__Prompt__
Two lines in the data below mark the range: the one with "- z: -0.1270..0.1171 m" and the one with "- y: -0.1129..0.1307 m". Return both, along with every line between them, exactly.

++++ Material provided

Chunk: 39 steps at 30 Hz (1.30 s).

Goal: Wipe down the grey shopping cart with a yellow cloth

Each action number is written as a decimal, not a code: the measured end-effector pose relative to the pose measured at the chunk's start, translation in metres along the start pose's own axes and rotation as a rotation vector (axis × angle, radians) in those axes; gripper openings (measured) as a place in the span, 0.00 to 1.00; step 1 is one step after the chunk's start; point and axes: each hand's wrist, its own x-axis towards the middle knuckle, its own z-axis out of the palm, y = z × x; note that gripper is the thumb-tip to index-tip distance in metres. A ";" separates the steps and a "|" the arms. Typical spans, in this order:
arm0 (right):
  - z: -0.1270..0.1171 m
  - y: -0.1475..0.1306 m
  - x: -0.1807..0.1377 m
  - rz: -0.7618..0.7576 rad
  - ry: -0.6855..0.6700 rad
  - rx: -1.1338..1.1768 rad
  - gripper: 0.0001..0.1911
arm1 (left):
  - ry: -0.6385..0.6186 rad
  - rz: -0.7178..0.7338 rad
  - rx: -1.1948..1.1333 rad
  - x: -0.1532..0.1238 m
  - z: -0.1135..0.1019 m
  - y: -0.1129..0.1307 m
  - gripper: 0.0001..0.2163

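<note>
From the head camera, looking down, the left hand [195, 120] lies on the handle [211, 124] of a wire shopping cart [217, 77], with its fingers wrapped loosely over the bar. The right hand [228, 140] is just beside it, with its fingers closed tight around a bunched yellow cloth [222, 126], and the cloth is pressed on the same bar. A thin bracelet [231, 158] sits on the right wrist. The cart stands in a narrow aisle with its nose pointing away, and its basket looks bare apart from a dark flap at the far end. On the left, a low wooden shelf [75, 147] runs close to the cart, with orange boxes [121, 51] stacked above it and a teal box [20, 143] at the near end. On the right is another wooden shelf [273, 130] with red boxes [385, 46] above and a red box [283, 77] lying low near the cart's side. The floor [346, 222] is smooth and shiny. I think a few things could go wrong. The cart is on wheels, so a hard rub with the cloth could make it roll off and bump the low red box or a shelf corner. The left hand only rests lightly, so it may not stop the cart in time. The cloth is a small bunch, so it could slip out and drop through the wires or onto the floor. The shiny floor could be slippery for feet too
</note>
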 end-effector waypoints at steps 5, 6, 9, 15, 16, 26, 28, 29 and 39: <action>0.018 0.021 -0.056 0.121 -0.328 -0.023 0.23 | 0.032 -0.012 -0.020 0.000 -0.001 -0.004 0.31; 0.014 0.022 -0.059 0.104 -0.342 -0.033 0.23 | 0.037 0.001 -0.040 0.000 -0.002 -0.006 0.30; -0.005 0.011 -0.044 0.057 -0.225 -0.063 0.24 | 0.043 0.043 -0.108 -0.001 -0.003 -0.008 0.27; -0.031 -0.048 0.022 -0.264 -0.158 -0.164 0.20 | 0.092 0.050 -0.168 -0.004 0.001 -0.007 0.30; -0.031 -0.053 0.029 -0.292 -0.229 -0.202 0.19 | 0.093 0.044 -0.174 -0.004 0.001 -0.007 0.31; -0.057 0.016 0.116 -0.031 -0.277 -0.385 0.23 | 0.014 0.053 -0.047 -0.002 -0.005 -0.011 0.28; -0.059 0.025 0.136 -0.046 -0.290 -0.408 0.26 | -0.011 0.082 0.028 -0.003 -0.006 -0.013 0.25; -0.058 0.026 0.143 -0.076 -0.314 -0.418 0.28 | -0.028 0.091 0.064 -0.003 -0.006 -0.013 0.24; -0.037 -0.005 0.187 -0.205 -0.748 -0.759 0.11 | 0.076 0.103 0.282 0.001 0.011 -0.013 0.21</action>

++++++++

__Exercise answer__
  - z: -0.1270..0.1171 m
  - y: -0.1475..0.1306 m
  - x: -0.1807..0.1377 m
  - rz: -0.7618..0.7576 rad
  - ry: -0.6855..0.6700 rad
  - rx: -1.1338..1.1768 rad
  - gripper: 0.0001..0.1911
arm1 (left):
  - ry: -0.6385..0.6186 rad
  - rz: -0.7178..0.7338 rad
  - rx: -1.1948..1.1333 rad
  - x: -0.1532..0.1238 m
  - z: -0.1135..0.1019 m
  - y: -0.1129..0.1307 m

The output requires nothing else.